* [Stored data]:
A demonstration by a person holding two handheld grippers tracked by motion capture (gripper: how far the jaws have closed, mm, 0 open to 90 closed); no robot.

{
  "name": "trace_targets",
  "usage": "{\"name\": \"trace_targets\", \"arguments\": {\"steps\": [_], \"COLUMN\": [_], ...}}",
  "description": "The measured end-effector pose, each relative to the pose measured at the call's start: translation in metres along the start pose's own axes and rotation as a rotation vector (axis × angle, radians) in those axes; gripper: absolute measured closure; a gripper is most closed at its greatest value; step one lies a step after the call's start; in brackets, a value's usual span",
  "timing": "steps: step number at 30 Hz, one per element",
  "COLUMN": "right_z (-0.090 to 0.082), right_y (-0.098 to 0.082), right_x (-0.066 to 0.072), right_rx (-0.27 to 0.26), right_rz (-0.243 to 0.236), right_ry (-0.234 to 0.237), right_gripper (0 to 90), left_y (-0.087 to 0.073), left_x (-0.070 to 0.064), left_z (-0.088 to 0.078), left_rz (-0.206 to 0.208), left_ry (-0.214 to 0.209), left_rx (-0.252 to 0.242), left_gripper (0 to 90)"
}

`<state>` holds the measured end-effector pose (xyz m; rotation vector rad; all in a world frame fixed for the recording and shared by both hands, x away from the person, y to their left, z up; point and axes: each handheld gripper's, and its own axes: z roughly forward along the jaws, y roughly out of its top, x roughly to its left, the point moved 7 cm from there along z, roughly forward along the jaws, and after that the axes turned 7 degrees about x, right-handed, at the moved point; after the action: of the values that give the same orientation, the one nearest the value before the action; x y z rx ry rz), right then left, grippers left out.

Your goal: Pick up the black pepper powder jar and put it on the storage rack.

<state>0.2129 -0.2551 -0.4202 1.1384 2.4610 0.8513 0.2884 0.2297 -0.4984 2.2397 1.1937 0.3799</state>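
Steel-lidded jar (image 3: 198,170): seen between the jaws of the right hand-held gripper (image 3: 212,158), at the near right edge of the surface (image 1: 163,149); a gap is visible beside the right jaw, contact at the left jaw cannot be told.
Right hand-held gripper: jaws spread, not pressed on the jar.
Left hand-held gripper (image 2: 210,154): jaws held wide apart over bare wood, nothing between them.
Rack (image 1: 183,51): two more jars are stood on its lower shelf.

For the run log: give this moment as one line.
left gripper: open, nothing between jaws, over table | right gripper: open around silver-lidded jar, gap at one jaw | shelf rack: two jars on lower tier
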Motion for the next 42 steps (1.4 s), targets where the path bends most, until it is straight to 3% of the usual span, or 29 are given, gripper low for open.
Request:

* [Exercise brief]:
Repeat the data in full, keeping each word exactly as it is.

* [Task solution]:
A demonstration by a person holding two handheld grippers tracked by motion capture (gripper: how far the jaws have closed, mm, 0 open to 90 closed); no robot.

{
  "name": "trace_targets",
  "usage": "{\"name\": \"trace_targets\", \"arguments\": {\"steps\": [_], \"COLUMN\": [_], ...}}",
  "description": "The measured end-effector pose, each relative to the pose measured at the call's start: translation in metres along the start pose's own axes and rotation as a rotation vector (axis × angle, radians) in those axes; gripper: absolute measured closure; a gripper is most closed at its greatest value; step one lies a step after the call's start; in brackets, a value's usual span",
  "timing": "steps: step number at 30 Hz, one per element",
  "COLUMN": "right_z (-0.090 to 0.082), right_y (-0.098 to 0.082), right_x (-0.066 to 0.072), right_rx (-0.27 to 0.26), right_rz (-0.243 to 0.236), right_ry (-0.234 to 0.237), right_gripper (0 to 90), left_y (-0.087 to 0.073), left_x (-0.070 to 0.064), left_z (-0.088 to 0.078), left_rz (-0.206 to 0.208), left_ry (-0.214 to 0.209), left_rx (-0.252 to 0.242), left_gripper (0 to 90)"
}

`<state>` holds the measured end-effector pose (xyz m; rotation vector rad; all in a world frame fixed for the recording and shared by both hands, x away from the person, y to their left, z up; point and axes: each handheld gripper's, and its own axes: z roughly forward along the jaws, y roughly out of its top, x roughly to its left, the point moved 7 cm from there along z, roughly forward along the jaws, and after that the axes turned 7 degrees about x, right-handed, at the moved point; after the action: of the values that give the same orientation, the one nearest the value before the action; x y z rx ry rz), right then left, grippers left out.

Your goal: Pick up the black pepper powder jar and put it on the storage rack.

<state>0.2129 -0.2551 -0.4202 1.1384 2.4610 0.8513 0.2884 0.2297 -0.4984 2.2397 1.1937 0.3799</state>
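Steel-lidded jar (image 3: 198,170): seen between the jaws of the right hand-held gripper (image 3: 212,158), at the near right edge of the surface (image 1: 163,149); a gap is visible beside the right jaw, contact at the left jaw cannot be told.
Right hand-held gripper: jaws spread, not pressed on the jar.
Left hand-held gripper (image 2: 210,154): jaws held wide apart over bare wood, nothing between them.
Rack (image 1: 183,51): two more jars are stood on its lower shelf.

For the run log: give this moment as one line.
left gripper: open, nothing between jaws, over table | right gripper: open around silver-lidded jar, gap at one jaw | shelf rack: two jars on lower tier
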Motion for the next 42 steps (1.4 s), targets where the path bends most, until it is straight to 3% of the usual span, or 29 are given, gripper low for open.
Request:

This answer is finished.